00:52The central feature of this plan is also that coal-fired power stations, some of which are
00:58already being shuttered, will need to stay open much longer to help with that transition
01:04to nuclear energy, and this is despite, as I said, a lot of power companies already saying
01:11that their power stations need to start moving on.
01:15So here is how Peter Dutton sold his policy just a short time ago.
01:22This is a plan which will underpin the economic success of our country for the next century.
01:28This will make electricity reliable, it will make it more consistent, it will make it cheaper
01:33for Australians, and it will help us decarbonise as a trading economy as we must.
01:40And the fact is that we can deliver a plan which is going to keep the lights on, and
01:45we have a plan and a vision for our country which will help grow businesses, not close
01:48them down.
01:52Interestingly, one of their big pitches is that their plan will be cheaper than Labor's,
01:58but the modelling didn't actually look at the cost of power bills.
02:01The Coalition says they're not able to say whether people's actual power bills will go
02:06down, just that their plan, they say, will be 44% cheaper than Labor's.
02:12One of the other assumptions that the modelling makes is that Australia will actually need
02:17less electricity than what Labor is saying.
02:21The Coalition says that they think that we'll be using a lot fewer EVs than what the government
02:27is modelling, and therefore there will be not as much need for power.
02:32And that's how some of their numbers around nuclear and renewables have worked out.
02:36Here's Ted O'Brien explaining that.
02:42They are basically assuming that the Australian people will be forced to behave in the way
02:48that the Labor Party want them to behave.
02:51We have a very different approach to that.
02:52We can still reach net zero by respecting the choices of the Australian people.
02:59At this time there's about 46 pages, but what we've been able to glean so far is that the
03:04proposal relies on what Peter Dutton thinks is going to be a smaller economy, less energy
03:10usage, and would cost taxpayers more than $300 million.
03:16The costings, which have been prepared by Frontier Economics, have found that the system
03:21with nuclear would be cheaper over a 25-year period than a system without it.
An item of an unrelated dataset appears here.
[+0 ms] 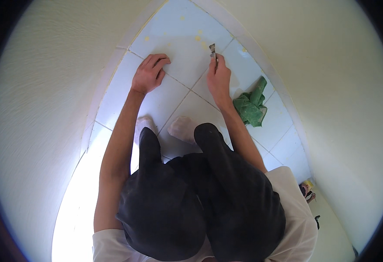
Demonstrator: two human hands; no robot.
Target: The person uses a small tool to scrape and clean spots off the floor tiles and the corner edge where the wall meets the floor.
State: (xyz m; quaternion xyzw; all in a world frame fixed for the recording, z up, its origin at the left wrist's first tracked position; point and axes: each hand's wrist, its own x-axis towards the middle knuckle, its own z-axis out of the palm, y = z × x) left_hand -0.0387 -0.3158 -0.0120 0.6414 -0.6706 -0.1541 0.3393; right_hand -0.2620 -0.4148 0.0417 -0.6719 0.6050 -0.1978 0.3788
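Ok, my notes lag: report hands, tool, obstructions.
Right hand gripping flat-bladed tool. Left hand loosely curled, apparently empty. Crumpled green item off right, tool unobstructed.

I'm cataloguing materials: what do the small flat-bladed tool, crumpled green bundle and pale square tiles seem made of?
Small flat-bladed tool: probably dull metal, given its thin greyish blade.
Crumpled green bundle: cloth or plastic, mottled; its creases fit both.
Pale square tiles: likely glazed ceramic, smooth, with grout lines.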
03:28That does contradict the findings of the CSIRO, which you might remember modelled what it
03:33thought nuclear power would cost in comparison with renewables, and it maintains that the
03:38cost of nuclear would be double what a renewable energy only energy mix would be.
03:47The lower result is also because the Coalition's costing spreads out the cost of nuclear over
03:5650 years, which is an accounting measure essentially that means the bulk of the costs of what this
04:02plan really will mean are coming after the 25-year mark.
04:08The costing is only for 25 years.
04:11So there are a huge amount of costs and a large number that isn't being counted in this
04:17and of course trying to predict any sort of costing 20 and 30 years out given the changes
04:24in global economics is incredibly difficult anyway.